工場勤務の仕事に転職するメリット・デメリット
続いては工場勤務の仕事に転職するメリットとデメリットをご紹介します。
メリット
工場勤務の仕事というと、給料が安いというイメージをお持ちの方もいらっしゃるかもしれません。しかし先にご紹介したとおり、工場勤務の仕事の給料は時給制の場合でも全国平均が1,262円となっており、上昇傾向にあるといえます。また、正社員として採用されればボーナスもしっかり出るため、現在の仕事より年収が多くなることも期待できます。
デメリット
工場勤務の仕事は時期によって忙しさが異なり、繁忙期には残業や夜勤が必要となる場合があります。そのため、時期によって体力勝負となるという点は、人によってはデメリットになるかもしれません。

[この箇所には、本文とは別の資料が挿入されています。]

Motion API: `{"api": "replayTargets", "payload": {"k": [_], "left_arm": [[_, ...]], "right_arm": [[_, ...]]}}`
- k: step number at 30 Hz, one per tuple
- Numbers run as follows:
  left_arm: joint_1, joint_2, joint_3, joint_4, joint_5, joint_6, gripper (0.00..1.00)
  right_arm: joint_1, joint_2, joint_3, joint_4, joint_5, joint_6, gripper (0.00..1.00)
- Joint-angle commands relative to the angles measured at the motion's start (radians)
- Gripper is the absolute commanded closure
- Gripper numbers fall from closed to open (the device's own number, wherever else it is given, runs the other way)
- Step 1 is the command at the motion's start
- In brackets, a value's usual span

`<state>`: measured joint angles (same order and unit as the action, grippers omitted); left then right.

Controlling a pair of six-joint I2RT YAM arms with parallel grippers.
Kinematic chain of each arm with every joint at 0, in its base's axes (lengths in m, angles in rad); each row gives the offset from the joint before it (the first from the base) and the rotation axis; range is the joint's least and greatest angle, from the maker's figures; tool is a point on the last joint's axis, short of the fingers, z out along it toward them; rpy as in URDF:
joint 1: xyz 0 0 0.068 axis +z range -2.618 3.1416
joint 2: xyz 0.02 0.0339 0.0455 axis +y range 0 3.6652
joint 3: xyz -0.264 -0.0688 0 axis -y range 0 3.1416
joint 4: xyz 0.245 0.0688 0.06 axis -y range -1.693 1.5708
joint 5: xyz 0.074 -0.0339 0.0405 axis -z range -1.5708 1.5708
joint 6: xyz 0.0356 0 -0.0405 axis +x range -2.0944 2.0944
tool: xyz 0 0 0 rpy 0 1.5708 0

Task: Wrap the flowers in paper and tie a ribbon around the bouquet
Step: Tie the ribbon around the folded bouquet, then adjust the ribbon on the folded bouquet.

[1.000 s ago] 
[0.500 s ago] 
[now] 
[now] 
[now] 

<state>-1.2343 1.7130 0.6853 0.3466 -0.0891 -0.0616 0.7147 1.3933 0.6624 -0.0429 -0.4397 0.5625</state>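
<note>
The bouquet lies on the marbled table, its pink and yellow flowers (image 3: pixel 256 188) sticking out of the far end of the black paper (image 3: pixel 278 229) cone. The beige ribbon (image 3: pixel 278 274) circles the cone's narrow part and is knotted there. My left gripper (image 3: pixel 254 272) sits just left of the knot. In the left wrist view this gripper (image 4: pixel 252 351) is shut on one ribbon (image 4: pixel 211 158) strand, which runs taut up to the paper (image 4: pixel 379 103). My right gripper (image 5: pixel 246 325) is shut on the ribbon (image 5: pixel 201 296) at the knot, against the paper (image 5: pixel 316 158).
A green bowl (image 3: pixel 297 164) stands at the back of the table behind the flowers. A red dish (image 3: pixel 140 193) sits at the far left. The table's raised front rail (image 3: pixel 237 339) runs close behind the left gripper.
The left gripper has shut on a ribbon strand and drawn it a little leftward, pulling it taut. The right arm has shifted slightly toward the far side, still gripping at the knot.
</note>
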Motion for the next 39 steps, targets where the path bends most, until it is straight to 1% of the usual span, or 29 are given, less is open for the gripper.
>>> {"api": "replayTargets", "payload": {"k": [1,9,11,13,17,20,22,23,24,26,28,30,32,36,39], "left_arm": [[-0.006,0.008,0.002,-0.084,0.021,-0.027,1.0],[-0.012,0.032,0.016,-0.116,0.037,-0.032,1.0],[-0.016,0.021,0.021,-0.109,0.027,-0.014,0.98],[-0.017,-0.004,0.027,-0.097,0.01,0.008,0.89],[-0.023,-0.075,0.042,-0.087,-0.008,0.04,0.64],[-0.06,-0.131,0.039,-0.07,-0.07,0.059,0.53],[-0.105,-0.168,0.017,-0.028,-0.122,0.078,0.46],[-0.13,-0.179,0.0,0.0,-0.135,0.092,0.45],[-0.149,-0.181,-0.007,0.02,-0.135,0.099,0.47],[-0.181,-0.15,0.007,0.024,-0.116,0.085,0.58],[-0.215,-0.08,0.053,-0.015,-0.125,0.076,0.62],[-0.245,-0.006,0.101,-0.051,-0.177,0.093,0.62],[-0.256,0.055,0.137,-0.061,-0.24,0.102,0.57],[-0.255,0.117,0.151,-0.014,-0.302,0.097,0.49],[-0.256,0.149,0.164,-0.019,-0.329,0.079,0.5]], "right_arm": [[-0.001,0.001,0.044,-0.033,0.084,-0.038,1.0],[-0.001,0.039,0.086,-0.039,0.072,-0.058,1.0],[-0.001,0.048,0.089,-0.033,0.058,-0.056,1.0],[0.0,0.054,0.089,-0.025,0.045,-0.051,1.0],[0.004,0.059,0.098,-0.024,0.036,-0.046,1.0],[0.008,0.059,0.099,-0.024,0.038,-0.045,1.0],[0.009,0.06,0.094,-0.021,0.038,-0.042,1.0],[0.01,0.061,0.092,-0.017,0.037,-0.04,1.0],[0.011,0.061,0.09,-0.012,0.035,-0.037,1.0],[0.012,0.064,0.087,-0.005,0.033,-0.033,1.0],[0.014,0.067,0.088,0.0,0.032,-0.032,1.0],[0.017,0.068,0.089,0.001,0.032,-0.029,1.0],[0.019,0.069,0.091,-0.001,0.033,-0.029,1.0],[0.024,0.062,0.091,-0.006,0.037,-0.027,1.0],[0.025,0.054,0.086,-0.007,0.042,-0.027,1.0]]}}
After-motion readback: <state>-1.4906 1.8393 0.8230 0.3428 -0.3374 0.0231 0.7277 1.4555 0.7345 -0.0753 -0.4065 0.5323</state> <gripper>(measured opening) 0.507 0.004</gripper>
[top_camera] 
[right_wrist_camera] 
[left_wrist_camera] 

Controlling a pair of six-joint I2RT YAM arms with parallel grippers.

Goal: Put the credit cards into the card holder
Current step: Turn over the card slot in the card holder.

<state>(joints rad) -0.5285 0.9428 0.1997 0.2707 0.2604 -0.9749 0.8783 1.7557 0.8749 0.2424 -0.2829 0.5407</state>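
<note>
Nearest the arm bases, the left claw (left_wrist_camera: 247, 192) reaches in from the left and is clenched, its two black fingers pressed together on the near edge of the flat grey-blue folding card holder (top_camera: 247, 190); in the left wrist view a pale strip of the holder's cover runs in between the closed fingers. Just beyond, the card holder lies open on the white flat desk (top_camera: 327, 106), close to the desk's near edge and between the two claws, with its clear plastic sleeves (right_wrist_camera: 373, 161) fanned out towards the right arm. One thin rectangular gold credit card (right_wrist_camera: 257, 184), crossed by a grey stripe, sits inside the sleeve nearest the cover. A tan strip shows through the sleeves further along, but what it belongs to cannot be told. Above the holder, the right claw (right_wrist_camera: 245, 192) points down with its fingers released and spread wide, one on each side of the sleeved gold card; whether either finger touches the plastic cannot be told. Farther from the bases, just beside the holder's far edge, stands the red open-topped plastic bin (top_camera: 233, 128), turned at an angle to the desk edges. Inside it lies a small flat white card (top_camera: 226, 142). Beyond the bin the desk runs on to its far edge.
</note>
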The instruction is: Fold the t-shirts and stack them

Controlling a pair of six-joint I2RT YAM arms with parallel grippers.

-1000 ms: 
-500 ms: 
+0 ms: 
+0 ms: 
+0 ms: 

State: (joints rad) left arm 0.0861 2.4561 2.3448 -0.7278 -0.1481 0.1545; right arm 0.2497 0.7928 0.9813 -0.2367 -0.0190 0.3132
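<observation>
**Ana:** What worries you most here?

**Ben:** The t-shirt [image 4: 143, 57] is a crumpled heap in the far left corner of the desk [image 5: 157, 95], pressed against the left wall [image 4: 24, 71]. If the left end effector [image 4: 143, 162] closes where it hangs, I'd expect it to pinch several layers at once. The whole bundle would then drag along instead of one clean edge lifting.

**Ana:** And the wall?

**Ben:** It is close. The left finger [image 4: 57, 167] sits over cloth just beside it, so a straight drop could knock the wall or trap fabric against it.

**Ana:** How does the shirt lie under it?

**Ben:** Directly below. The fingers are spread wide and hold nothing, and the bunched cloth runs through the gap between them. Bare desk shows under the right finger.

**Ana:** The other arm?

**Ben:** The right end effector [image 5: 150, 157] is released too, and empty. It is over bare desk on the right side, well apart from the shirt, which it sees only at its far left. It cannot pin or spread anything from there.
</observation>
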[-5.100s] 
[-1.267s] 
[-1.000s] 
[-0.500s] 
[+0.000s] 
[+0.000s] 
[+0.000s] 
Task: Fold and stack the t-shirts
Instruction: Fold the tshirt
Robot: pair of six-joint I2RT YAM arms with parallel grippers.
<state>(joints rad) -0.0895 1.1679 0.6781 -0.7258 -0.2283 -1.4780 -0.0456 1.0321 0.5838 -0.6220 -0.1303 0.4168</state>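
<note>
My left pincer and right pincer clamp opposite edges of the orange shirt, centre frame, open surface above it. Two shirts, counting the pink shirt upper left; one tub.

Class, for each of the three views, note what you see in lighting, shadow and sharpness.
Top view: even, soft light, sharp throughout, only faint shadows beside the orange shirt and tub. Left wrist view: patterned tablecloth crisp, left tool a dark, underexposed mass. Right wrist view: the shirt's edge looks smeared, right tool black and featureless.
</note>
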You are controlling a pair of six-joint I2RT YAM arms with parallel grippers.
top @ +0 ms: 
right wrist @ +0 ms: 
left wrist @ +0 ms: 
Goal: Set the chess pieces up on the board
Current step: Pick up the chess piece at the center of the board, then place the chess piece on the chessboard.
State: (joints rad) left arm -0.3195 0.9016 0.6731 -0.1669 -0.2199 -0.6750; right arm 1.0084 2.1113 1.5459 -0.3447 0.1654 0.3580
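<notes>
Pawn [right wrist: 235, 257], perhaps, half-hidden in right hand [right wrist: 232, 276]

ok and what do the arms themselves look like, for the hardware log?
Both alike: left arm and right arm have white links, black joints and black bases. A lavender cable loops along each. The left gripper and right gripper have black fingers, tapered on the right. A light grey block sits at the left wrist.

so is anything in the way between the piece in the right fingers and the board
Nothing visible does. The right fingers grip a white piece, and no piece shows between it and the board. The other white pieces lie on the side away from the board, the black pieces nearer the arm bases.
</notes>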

また、仕事内容からもわかるとおり、工場勤務では同じ作業を何時間も続けて行うことが多いことから、フルタイムで勤務しているとどうしても集中力が維持できなくなってしまうことがあります。よって、同じ作業を何時間も続けるのが苦手という方にとって、工場勤務の仕事は長期的に続けるのが難しいというデメリットもあります。
賃金の高い業種や職種を選べば、しっかりと稼げる!
同じ工場勤務でも、時給や年収は仕事の内容によって変わります。工場での仕事の時給は、景気回復の影響でここ数年、全体的にアップしています。これまで知らなかった職種や技術を扱う仕事に、意外と賃金や条件の合う仕事があるかもしれません。どんな仕事が工場にあるのか、Webサイトなどで探してみてはどうでしょうか?